Directions
Reproduce, without alteration, every line of the data; exclude the images.

Data section start

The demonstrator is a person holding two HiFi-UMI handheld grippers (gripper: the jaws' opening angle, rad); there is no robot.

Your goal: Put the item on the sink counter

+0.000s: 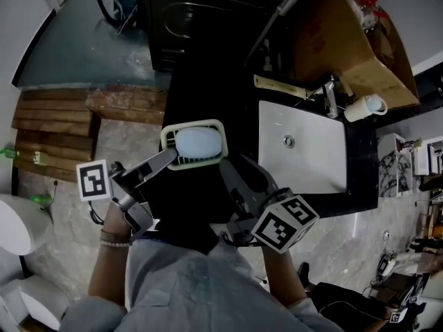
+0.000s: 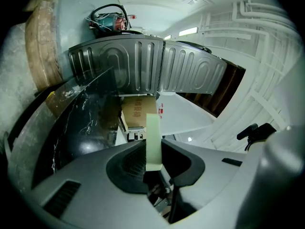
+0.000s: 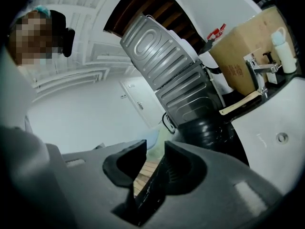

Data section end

Result of the task
The demonstrator is a person holding two HiFi-UMI handheld grippers (gripper: the jaws' opening angle, rad); there is no robot.

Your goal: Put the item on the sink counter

+0.000s: 
+0.000s: 
+0.000s: 

This is the complete answer.